What are you writing that will be read in 10 years?

This was a question asked to an acquaintance during a job interview for a professorship in the humanities. It's one hell of a question, and one that I find unfortunately unasked in the sciences.

In my other life, I submitted a paper this week. It's not a bad paper - it shows something new,  but like too many papers being published today, it's incremental and generally forgettable. It's not something that will be read much in 10 years.

I love reading old papers. They are from a time when authors were under less pressure to produce by volume. They are consequently more theoretical, thoughtful and broad than most papers published today because the authors had the luxurious time to sit and think about the results, and place them in context.

As I've pointed out earlier, the competitive academic environment tends to foster bias in publications: when trying to distinguish oneself amongst the fray of other researchers, one looks for sexy and surprising results. So do the journals, who want to publish things that will get cited the most. And so do media outlets, vying for your attention.

Jonah Lehrer's new piece on the "decline effect" in the New Yorker almost gets it right. The decline effect, according to Lehrer, is the phenomenon of a scientific finding's effect size decreasing over time. Lehrer dances around the statistical explanations of the effect (regression to the mean, publication bias, selective reporting and significance fishing), and seems all-too-willing to dismiss these over a more "magical" and "handwave-y" explanation:

"This is largely because scientific research will always be shadowed by a force that can’t be curbed, only contained: sheer randomness" 

But randomness (along with the sheer number of experiments being done) is the underlying basis of the other effects he wrote about and dismissed.

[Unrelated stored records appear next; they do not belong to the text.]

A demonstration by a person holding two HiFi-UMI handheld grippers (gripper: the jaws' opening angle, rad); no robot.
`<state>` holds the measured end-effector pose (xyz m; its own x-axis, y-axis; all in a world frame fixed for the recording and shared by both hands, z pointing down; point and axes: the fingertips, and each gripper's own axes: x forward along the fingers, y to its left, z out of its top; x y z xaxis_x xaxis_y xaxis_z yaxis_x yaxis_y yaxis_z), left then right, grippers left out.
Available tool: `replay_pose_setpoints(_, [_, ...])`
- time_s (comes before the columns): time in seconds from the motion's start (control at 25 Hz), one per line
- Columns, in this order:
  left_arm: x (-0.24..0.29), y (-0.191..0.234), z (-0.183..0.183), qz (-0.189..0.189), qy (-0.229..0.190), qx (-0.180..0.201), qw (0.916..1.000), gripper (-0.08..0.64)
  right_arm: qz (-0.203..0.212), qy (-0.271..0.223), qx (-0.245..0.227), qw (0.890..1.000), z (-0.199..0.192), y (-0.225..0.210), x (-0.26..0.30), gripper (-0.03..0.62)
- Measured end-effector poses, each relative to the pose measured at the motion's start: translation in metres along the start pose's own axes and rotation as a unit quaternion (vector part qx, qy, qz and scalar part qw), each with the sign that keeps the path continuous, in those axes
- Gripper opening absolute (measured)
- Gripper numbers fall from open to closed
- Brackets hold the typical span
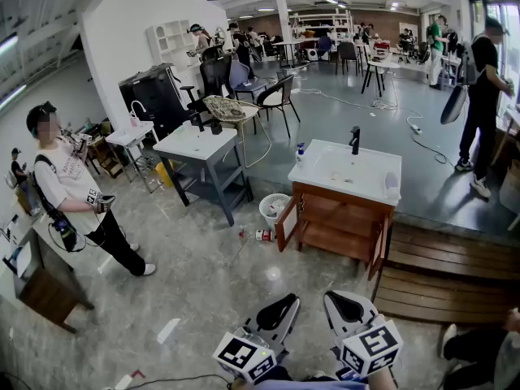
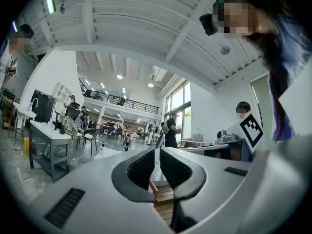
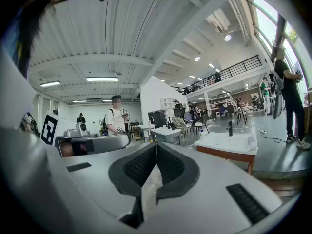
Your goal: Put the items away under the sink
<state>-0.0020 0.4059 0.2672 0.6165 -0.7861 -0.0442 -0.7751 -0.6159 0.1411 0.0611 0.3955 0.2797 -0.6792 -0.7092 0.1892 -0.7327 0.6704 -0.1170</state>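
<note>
Head view, step: we judge the task to be at its approach. Nothing is picked up yet, and we stand well back from the white-topped sink stand (image 1: pixel 341 173).
Head view, store: the brown wooden cabinet (image 1: pixel 337 226) under that top has both doors swung open. Its shelves look bare, as far as we can tell.
Head view, items: a small red-and-white can (image 1: pixel 264 235) sits on the grey floor (image 1: pixel 203 275) just beside the left door. A small blue-capped white bottle (image 1: pixel 300 152) stands on the top's left corner, and a white round bin (image 1: pixel 275 208) is near the can.
Head view, claws: the left claw (image 1: pixel 288 301) and right claw (image 1: pixel 335 297) are low in the picture, side by side, well apart from the can and the cabinet.
Left gripper view: its jaws are pressed together with nothing between them. The bottle shows far off to their left.
Right gripper view: its jaws meet too, with nothing held. The sink stand lies far ahead, to their right.
Next move: we would need to close the gap, part one claw's jaws, then lower it to the can.
</note>
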Motion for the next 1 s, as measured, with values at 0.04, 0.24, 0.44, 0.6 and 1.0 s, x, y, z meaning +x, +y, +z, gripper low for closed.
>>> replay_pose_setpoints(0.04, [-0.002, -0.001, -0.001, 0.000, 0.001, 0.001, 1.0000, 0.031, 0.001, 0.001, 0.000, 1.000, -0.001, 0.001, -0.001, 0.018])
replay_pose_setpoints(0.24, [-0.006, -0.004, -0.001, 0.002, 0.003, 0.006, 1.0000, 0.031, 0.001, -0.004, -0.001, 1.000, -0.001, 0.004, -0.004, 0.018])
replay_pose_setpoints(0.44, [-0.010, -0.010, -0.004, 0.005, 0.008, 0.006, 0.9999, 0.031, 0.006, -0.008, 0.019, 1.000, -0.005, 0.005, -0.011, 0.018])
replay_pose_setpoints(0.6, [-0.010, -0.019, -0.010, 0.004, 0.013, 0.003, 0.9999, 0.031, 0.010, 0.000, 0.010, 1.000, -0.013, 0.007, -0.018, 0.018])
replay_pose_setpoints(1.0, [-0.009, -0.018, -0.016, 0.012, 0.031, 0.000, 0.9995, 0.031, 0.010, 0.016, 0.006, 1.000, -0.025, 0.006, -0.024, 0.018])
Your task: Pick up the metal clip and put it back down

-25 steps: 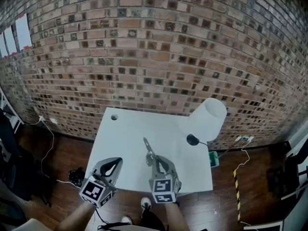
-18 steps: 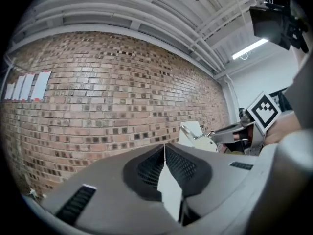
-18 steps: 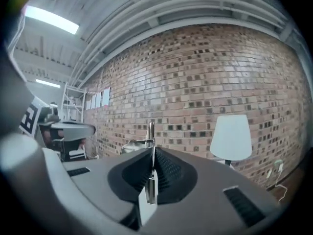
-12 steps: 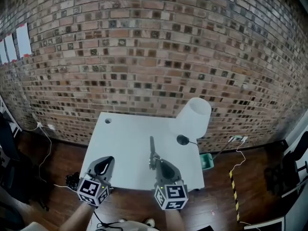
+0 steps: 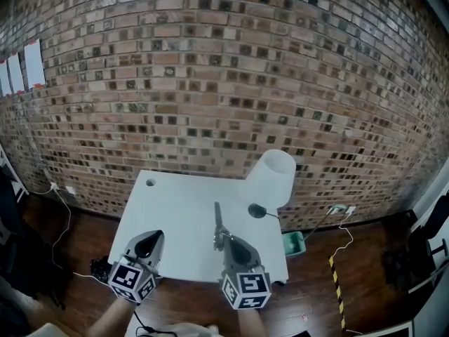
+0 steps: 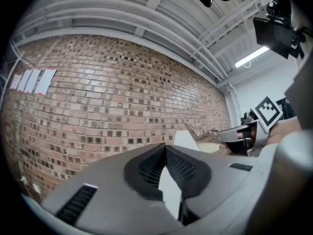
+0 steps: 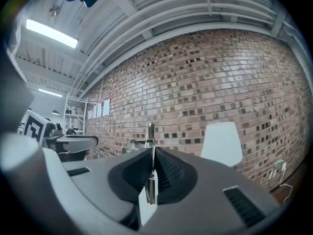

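A big brick wall [image 5: 210,62] fills the top of the frame, with a dark wood floor [image 5: 63,237] below it. A white table [image 5: 175,216] sits in the lower middle, with a white lamp [image 5: 270,177] at its far right corner. The right gripper [image 5: 223,241] squeezes the metal clip [image 5: 218,223] tight — the clip sticks up over the table, just right of the middle. The left gripper [image 5: 149,243], lower left, is pinched closed on nothing.

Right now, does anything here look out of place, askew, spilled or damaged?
Nothing stands out. The right gripper is shut on the metal clip, which sticks out past its jaws in line with them, over the white table. The left gripper is shut with nothing in it. No spill or damage shows.
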A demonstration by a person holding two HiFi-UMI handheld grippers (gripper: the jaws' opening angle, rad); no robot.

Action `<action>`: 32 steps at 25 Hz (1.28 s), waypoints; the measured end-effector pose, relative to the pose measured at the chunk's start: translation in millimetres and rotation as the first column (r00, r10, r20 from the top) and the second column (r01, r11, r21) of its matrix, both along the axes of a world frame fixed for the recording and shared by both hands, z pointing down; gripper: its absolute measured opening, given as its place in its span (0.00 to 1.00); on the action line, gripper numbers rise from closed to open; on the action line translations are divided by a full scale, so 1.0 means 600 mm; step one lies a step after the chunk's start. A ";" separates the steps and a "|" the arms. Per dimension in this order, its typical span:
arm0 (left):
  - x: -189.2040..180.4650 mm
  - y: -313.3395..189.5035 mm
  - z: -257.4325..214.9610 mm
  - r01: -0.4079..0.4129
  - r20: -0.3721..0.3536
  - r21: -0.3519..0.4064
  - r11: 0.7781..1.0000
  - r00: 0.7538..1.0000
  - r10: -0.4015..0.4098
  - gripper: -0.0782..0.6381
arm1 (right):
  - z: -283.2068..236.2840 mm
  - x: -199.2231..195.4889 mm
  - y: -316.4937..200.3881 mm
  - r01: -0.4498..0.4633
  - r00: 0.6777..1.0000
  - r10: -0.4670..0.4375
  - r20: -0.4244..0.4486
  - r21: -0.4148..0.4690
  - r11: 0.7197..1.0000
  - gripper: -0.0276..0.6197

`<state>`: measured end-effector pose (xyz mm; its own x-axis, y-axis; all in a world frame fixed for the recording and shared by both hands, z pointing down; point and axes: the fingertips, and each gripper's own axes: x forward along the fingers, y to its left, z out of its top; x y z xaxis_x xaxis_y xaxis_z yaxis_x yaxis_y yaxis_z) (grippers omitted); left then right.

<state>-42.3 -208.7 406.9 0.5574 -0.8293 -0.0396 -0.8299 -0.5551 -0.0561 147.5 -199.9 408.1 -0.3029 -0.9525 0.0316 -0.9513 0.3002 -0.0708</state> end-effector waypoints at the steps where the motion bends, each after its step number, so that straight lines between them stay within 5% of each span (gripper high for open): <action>1: -0.001 0.001 -0.001 0.000 -0.016 -0.004 1.000 1.000 0.000 0.12 | 0.000 0.001 0.001 -0.001 1.000 0.001 0.002 0.000 1.000 0.05; 11: -0.016 0.007 -0.004 -0.010 -0.021 -0.019 1.000 1.000 0.009 0.12 | -0.005 -0.013 0.007 -0.006 1.000 0.006 -0.013 -0.006 1.000 0.05; 19: -0.059 0.024 0.009 -0.047 -0.024 -0.047 0.998 0.999 0.046 0.12 | -0.014 -0.039 0.025 -0.064 0.982 0.063 -0.176 0.003 0.998 0.05; 24: -0.077 0.025 0.030 -0.080 -0.024 -0.060 0.995 0.997 0.079 0.12 | -0.013 -0.060 0.028 -0.066 0.980 0.064 -0.188 -0.004 0.998 0.05; 32: -0.081 -0.031 0.070 -0.052 -0.003 -0.111 0.992 0.999 0.052 0.12 | 0.060 -0.091 -0.049 -0.012 0.941 -0.016 -0.339 -0.080 0.997 0.05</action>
<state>-91.0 -227.2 448.6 0.5997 -0.7986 0.0514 -0.7999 -0.6001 0.0082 93.1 -229.3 444.3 -0.2628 -0.9421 0.2086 -0.9224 0.3087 0.2322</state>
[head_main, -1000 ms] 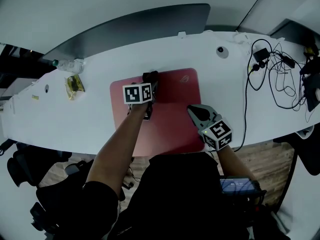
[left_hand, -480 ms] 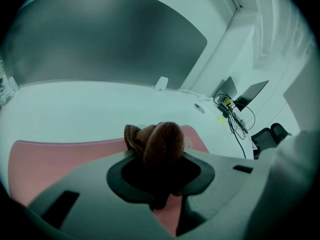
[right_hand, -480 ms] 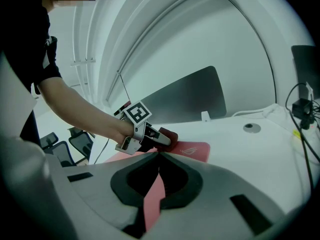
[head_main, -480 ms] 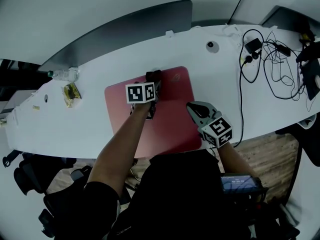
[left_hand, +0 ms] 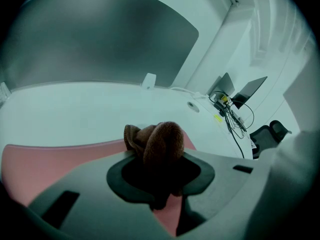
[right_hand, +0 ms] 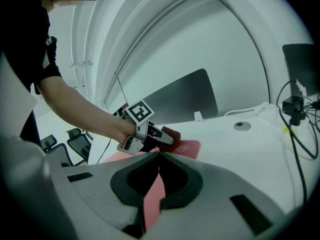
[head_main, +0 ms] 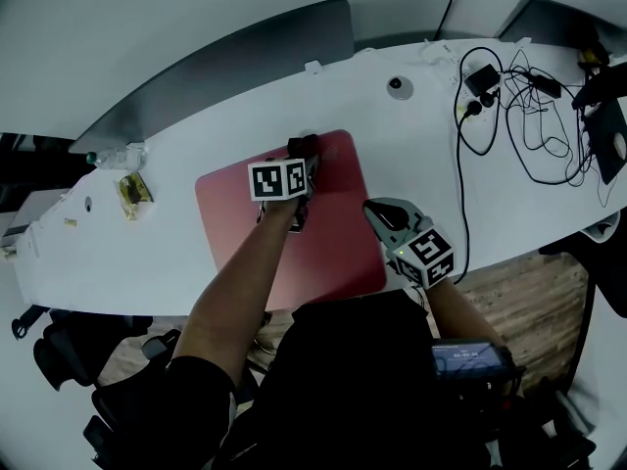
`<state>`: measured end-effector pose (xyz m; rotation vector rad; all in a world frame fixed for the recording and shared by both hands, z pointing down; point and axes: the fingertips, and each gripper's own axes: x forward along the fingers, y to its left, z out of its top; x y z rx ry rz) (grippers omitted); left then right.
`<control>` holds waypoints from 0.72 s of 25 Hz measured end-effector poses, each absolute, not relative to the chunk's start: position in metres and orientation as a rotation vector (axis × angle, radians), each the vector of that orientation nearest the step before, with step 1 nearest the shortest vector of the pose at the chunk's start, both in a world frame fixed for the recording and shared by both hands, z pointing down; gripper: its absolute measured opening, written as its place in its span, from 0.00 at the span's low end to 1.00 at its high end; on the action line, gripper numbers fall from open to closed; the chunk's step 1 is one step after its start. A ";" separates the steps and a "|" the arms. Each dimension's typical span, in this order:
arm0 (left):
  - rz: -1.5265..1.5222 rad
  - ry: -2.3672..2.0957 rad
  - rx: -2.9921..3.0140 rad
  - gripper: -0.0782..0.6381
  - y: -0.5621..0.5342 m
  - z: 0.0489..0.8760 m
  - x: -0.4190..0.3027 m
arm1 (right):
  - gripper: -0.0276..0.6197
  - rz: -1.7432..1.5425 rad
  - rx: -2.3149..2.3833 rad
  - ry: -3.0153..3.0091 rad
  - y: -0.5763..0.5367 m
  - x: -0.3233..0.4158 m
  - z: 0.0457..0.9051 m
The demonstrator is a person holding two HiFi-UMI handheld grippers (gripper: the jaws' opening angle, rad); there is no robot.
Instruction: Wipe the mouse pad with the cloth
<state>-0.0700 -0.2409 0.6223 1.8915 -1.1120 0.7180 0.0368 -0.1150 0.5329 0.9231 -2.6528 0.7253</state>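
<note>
A red mouse pad (head_main: 313, 248) lies on the white desk (head_main: 127, 253) in front of me. My left gripper (head_main: 302, 155) is at the pad's far edge, right of its middle, shut on a bunched brown cloth (left_hand: 159, 141) that rests on the pad (left_hand: 35, 164). The cloth (head_main: 301, 146) shows as a dark lump past the marker cube. My right gripper (head_main: 376, 211) sits at the pad's right edge with its jaws shut and nothing held; in the right gripper view, red pad (right_hand: 152, 196) shows through the slit beneath its tips (right_hand: 159, 154).
A tangle of black cables and chargers (head_main: 509, 106) covers the desk's right end. A round grommet (head_main: 398, 87) sits behind the pad and a dark curved panel (head_main: 225, 62) runs along the back. A wrapper (head_main: 130, 192) and a bottle (head_main: 113, 153) lie far left.
The left gripper has slid the cloth to the right along the pad's far edge. The right gripper stays at the pad's right edge. The head view has shifted.
</note>
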 end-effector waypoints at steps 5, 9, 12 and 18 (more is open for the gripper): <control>0.724 -1.105 1.898 0.27 -0.245 0.622 -0.053 | 0.08 0.729 0.929 -2.652 -0.113 0.050 0.537; 0.729 -1.092 1.911 0.27 -0.247 0.622 -0.037 | 0.08 0.733 0.937 -2.656 -0.114 0.059 0.539; 0.733 -1.079 1.919 0.27 -0.247 0.622 -0.023 | 0.08 0.736 0.942 -2.658 -0.114 0.066 0.539; 0.740 -1.052 1.939 0.27 -0.246 0.621 0.002 | 0.08 0.740 0.938 -2.668 -0.111 0.076 0.539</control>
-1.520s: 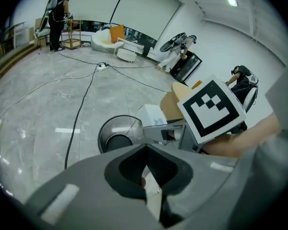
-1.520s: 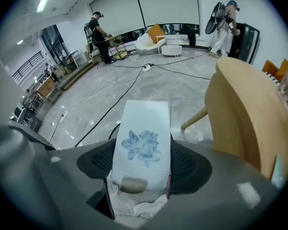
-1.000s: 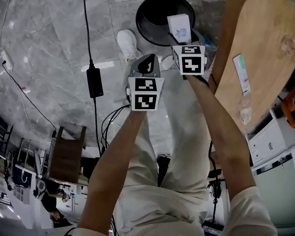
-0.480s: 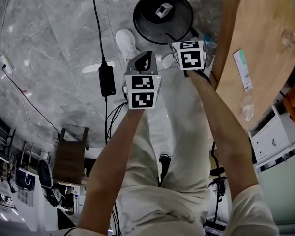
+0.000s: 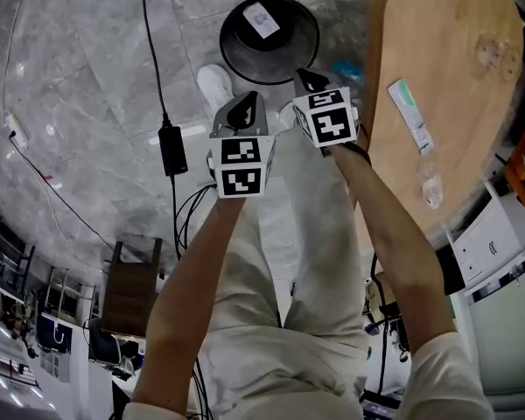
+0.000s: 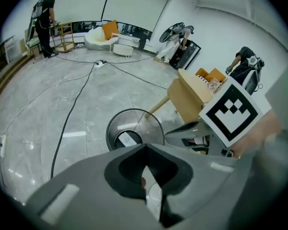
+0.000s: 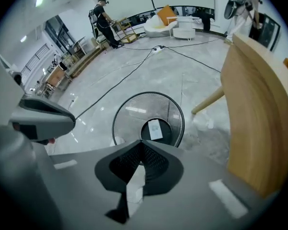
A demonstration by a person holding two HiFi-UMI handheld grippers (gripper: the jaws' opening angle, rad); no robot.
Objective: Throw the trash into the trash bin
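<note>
Carton (image 5: 262, 20) has dropped from right gripper (image 5: 309, 80) into bin (image 5: 289, 51).
Head view: carton flat on the bottom of the round black mesh bin, on grey marble floor (image 5: 87, 59) beside curved wooden table (image 5: 451, 68) edge.
Left gripper view: left gripper (image 6: 145, 148) fingers together, empty.
Right gripper view: fingers just closed, nothing between.

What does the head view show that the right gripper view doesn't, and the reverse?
Head view only: the person's arms, the power adapter on the floor, a green-and-white tube on the wooden table. Right gripper view only: the jaws of the right gripper, just closed with nothing between them, and a person standing far across the room. Both: the black mesh trash bin with a white carton inside, and the left gripper.
</note>
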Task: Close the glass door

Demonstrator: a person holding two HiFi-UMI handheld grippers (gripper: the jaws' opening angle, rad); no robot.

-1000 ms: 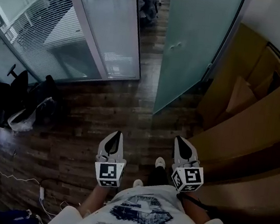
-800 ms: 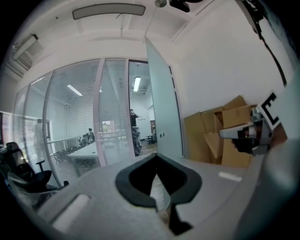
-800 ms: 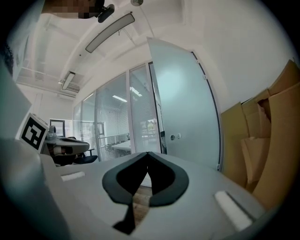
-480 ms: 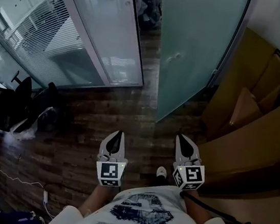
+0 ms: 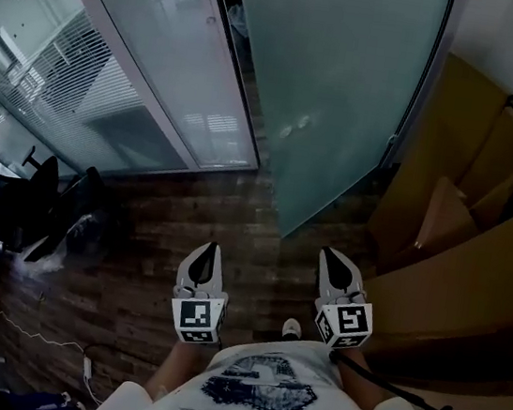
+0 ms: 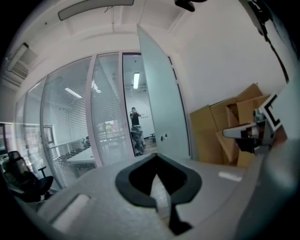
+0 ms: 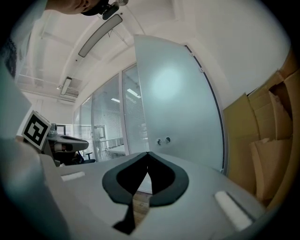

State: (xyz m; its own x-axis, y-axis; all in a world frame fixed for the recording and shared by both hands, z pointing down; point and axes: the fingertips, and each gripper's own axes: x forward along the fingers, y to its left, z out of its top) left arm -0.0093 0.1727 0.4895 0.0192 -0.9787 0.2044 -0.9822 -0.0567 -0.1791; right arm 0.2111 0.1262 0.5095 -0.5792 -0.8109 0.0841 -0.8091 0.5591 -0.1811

The large number of scientists we have doing an even larger number of experiments is not unlike the proverbial monkeys randomly plunking keys on a typewriter. Eventually, some of these monkeys will produce some "interesting" results: "to be or not to be" or "Alas, poor Yorick!" However, it is unlikely that the same monkeys will produce similar astounding results in the future.

Like all analogies, this one is imperfect as I am not trying to imply that scientists are only shuffling through statistical randomness. What I am saying is that given publication standards of large, new, interesting and surprising results, it is very likely that any experiment meeting these standards is an outlier and that its effect size will regress to the mean. This cuts two ways: although some large effects will get smaller, some experiments that were shelved for having small effects will probably have larger effect sizes if repeated in the future.

 This gets us back to my penchant for old papers. With more time, a researcher could do several replications of the study, and find the parameters under which the effects could be elicited. And often, these papers are from the pre-null-hypothesis significance testing days, so the effects tend to be larger as they need to be visually obvious from a graph. (A colleague once called this the JFO statistical test for "just f-ing obvious". It's a good standard) This standard guards against many of the statistical sins outlined by John Ioannidis.

This is also why advances in bibiometrics are going to be key for shaping science in the future. If we can formalize what makes a paper good, and what makes a scientist's work "good", then (hopefully) we can go about doing good, rather than voluminous, science.